Peristiwa penolakan dan pelarangan ibadah di Cilebut merupakan sikap intoleransi dalam kehidupan beragama. Di negeri ini, praktek intoleransi keberagamaan sangat marak dan hadir dalam bentuk yang beragam. Intoleransi keagamaan tidak hanya terjadi di Cilebut tetapi juga di tempat lain. Peristiwa intoleransi keagamaan bukan baru sekali ini tetapi telah berulang kali terjadi. Dan terkesan terus dibiarkan terjadi.
Berdasarkan pemantauan Imparsial sepanjang tahun 2022, terdapat 25 pelanggaran hak atas kebebasan beragama dan berkeyakinan. Mayoritas kasus adalah perusakan rumah ibadah, dengan total 7 kasus, disusul pelarangan mendirikan rumah ibadah dan larangan beridah 5 kasus. Perusakan terhadap atribut keagamaan sebanyak 3 kasus.

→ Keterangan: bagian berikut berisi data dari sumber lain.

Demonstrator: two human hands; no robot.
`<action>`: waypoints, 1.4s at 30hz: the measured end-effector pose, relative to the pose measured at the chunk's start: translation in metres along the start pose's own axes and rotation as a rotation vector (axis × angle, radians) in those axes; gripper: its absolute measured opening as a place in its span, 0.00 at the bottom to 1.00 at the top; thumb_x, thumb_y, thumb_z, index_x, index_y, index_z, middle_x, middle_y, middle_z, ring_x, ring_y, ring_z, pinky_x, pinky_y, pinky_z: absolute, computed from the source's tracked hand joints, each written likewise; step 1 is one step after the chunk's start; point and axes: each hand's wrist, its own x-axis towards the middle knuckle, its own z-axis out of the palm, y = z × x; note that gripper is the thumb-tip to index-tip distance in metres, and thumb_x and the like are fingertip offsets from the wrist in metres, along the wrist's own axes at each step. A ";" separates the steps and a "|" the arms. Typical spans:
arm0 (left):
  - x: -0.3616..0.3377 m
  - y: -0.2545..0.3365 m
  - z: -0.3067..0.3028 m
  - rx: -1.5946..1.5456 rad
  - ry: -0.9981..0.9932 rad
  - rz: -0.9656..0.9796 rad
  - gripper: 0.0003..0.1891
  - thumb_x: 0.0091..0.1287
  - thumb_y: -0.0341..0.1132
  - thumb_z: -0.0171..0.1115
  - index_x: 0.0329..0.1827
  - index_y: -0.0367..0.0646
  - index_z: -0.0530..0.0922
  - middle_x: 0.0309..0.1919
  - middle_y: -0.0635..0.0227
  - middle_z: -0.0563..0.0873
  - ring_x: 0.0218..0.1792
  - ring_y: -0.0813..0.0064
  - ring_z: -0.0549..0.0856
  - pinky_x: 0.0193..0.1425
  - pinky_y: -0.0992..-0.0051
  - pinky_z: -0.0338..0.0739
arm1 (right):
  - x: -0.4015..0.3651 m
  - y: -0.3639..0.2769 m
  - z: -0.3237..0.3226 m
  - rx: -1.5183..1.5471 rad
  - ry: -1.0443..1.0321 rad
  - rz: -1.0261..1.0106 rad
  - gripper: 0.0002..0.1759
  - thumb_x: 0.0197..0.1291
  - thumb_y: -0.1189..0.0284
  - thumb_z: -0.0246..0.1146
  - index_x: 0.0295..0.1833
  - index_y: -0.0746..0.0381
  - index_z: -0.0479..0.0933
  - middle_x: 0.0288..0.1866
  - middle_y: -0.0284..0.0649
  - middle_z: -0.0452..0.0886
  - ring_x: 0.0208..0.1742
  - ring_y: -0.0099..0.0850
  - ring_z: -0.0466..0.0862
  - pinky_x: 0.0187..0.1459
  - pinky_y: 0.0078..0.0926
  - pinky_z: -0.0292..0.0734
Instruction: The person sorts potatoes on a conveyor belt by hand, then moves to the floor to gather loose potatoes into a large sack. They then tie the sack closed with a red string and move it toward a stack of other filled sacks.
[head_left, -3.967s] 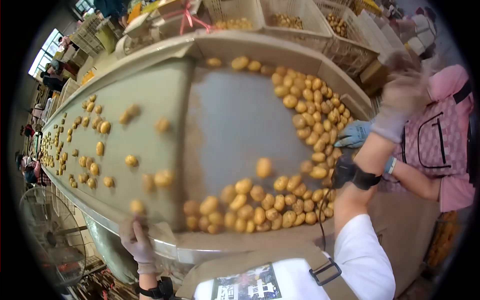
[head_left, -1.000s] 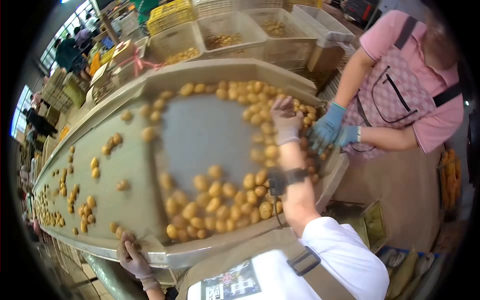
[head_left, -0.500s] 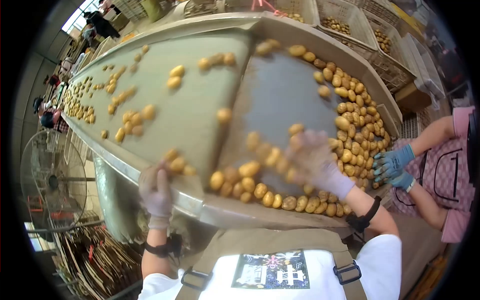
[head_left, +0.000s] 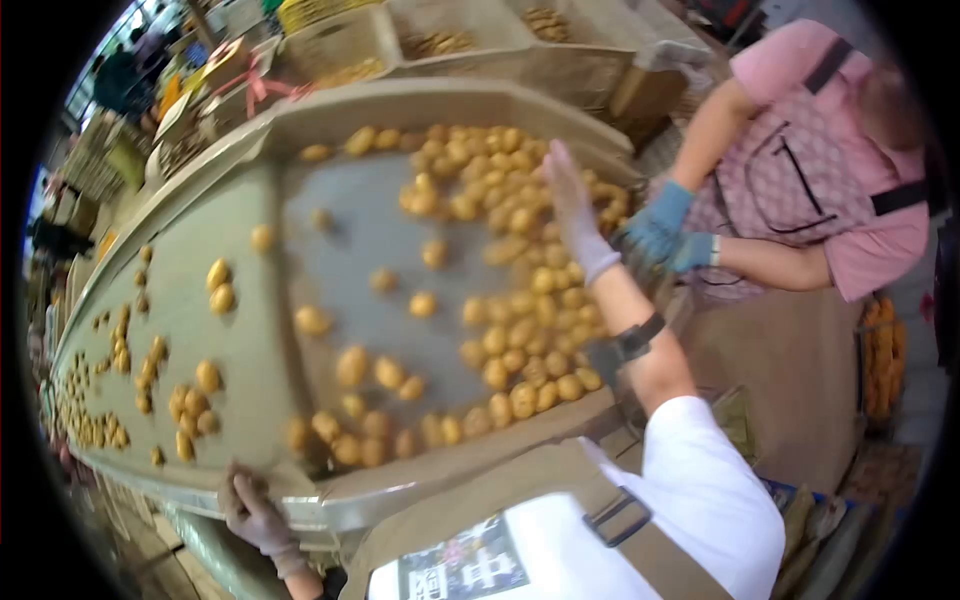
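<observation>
My right hand (head_left: 572,205), in a pale glove, is over the heap of potatoes (head_left: 525,335) at the right end of the sorting table. Its fingers are stretched out and held together, with nothing in them. My left hand (head_left: 255,512), also gloved, is at the near metal edge (head_left: 345,510) beside the green conveyor belt (head_left: 235,400). Its fingers are curled, and whatever they may hold is hidden. Loose potatoes lie on the grey-blue surface (head_left: 350,215) between belt and heap, several of them blurred.
Across the corner stands a person in a pink checked apron, with blue-gloved hands (head_left: 660,225) by the heap. Beyond the table's far wall (head_left: 400,105) are crates (head_left: 455,20) holding potatoes. A wire-like orange stack (head_left: 880,355) stands at far right.
The view has turned rightward. My right hand has moved from the near potatoes to the far side of the heap. More potatoes lie against the heap, and my left hand is now at the edge.
</observation>
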 end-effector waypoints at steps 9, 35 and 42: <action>0.018 0.023 -0.017 -0.071 -0.103 0.326 0.16 0.74 0.36 0.55 0.50 0.31 0.83 0.25 0.65 0.83 0.26 0.72 0.79 0.33 0.70 0.76 | -0.011 -0.008 -0.006 0.234 0.041 0.198 0.41 0.72 0.59 0.61 0.81 0.64 0.51 0.81 0.43 0.58 0.78 0.33 0.62 0.76 0.29 0.57; 0.023 0.034 -0.040 0.191 0.035 0.180 0.11 0.70 0.28 0.57 0.47 0.34 0.85 0.38 0.57 0.86 0.44 0.58 0.83 0.53 0.65 0.76 | 0.011 -0.094 0.082 -0.923 -0.371 -0.394 0.28 0.69 0.55 0.57 0.69 0.57 0.72 0.71 0.48 0.68 0.73 0.49 0.65 0.72 0.54 0.55; 0.042 -0.004 -0.068 0.132 -0.085 0.170 0.16 0.78 0.32 0.51 0.60 0.32 0.80 0.51 0.63 0.86 0.45 0.76 0.83 0.54 0.75 0.79 | 0.014 -0.088 0.109 -1.030 -0.463 0.163 0.48 0.66 0.35 0.48 0.78 0.62 0.58 0.78 0.59 0.58 0.79 0.61 0.55 0.75 0.68 0.44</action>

Dan sisanya serangan terhadap keluarga dari agama yang berbeda, penyegelan tempat ibadah, hinggal pengucilan masyarakat (gatra.com, 17/11/2022).
Praktek intoleransi keagamaan merupakan pelanggaran terhadap HAM dan konstitusi. Di negeri Pancasila ini, hak untuk melaksanakan ibadah dijamin oleh negara dan konstitusi kita telah mengatur kebebasan setiap umat beragama untuk menjalankan ibadahnya masing-masing.

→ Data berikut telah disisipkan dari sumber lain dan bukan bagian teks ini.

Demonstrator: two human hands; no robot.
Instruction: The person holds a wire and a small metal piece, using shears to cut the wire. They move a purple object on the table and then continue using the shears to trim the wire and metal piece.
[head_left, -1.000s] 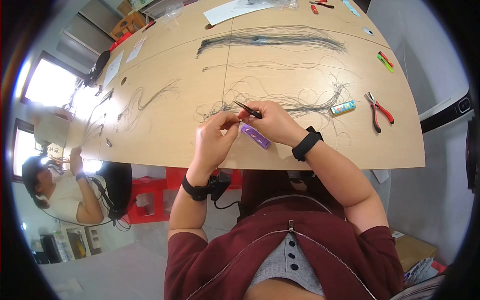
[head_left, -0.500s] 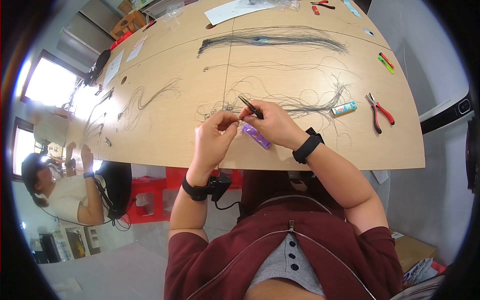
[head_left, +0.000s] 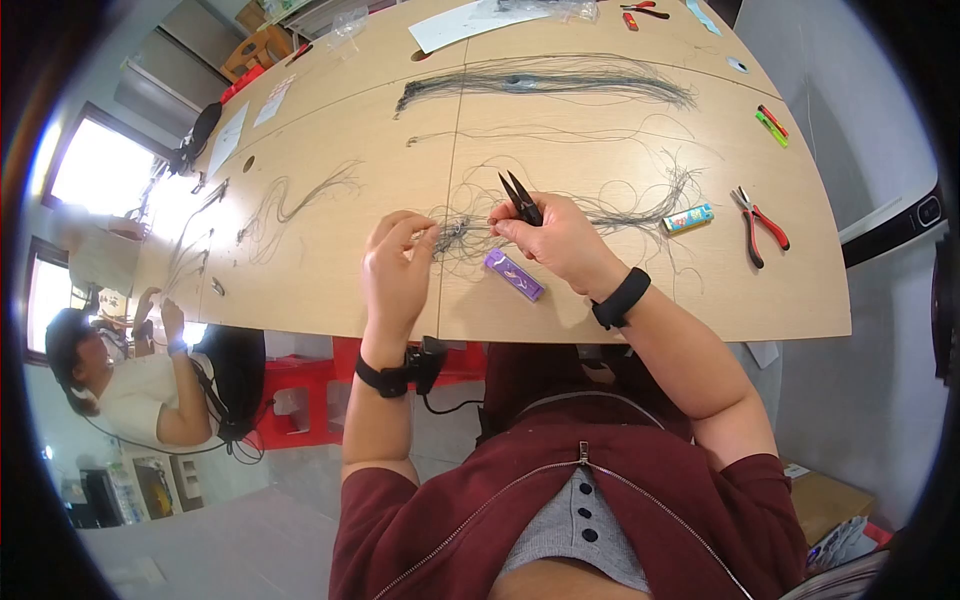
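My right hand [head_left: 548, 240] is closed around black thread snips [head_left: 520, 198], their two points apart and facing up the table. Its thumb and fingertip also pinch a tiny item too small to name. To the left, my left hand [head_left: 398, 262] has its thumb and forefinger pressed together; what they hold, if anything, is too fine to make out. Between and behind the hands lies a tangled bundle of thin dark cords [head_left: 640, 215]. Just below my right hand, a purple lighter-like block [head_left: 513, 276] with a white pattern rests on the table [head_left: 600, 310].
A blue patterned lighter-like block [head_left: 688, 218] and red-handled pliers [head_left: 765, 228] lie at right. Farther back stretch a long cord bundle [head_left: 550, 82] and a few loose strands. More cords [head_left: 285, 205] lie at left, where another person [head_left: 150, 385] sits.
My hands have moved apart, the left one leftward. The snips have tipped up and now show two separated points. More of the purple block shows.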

Karena itu negara harus hadir memberikan rasa aman bagi warganya dalam beribadah. Negara tidak boleh membiarkan praktek intoleransi keagamaan mewabah di negeri ini karena akan merusak keharmonisan hidup bersama. Ketegasan negara dalam menindak tindakan intoleransi keagamaan sangat diperlukan. Jangan ada ruang bagi intoleransi keagamaan tumbuh di negeri ini.
Kasus intoleransi Cilebut tentu sangat disayangkan. Karena saat perayaan Natal 2022 ini, Presiden Jokowi, juga beberapa petinggi di negeri ini, mengunjungi umat Kristiani yang sedang merayakan ibadah Natal di beberapa gereja. Pemerintah ingin memberi rasa nyaman dan aman bagi umat Kristen dalam menjalankan ibadah Natal.
Kenyamanan dan keamanan dalam beribadah memang diperlukan. Tetapi lebih penting dari itu adalah kebebasan untuk menjalankan ibadah sesuai dengan agama dan keyakinan masing-masing. Karena itu pemerintah, jangan hanya memastikan bahwa ibadah Natal berjalan dengan aman dan lancar di gereja-gereja, tetapi juga harus menjamin agar orang dapat melakukan ibadah Natal tanpa ada larangan/ penolakan di mana pun.
 Belajar dari Leuwayan
Tindakan intoleransi yang marak diikuti penyebaran paham intoleran yang semakin masif. Kelompok konservatif mendapat tempat di media sosial. Dari hasil kajian Pusat Pengkajian Islam dan Masyarakata UIN Jakarta terdeteksi dominasi konservatisme agama di media sosial karena narasi keagamaan di media sosial dikuasai oleh akun-akun yang cendrung berpaham konservatif (Kompas.id, 01/01/2023).
Praktek intoleransi keagamaan dan paham intoleran mesti dilawan. Karena itu narasi-narasi perdamaian dan praktek baik-praktek baik toleransi di daerah kita harus disebarkan untuk mengonter intoleransi yang semakin marak di negeri ini. Ijinkan saya membagikan praktek baik toleransi keagamaan di kampung kami, Leuwayan, Lembata, NTT. Saya yakin praktek baik toleransi juga dihidupkan di daerah lain di negeri ini.
Saya tumbuh dalam lingkungan yang sangat menjunjung tinggi nilai toleransi keagamaan dan menghargai keberagaman. Di Leuwayan, toleransi bukanlah slogan kosong tanpa makna. Toleransi bukanlah kata-kata yang mengawang, tetapi praktek yang membumi. Tidak heran, jarak gereja dan mesjid hanya 50 meter; dipisahkan oleh jalan desa.
Dalam praktek, toleransi mewujud dalam banyak bentuk. Ketika ada pembangunan rumah ibadah, semua umat bergotong royong. Saat upacara keagamaan suatu agama, umat beragama lain ikut ambil bagian dalam menjaga keamanan. Saat kegiatan hari raya keagamaan, semua umat terlibat dalam kepanitiaan.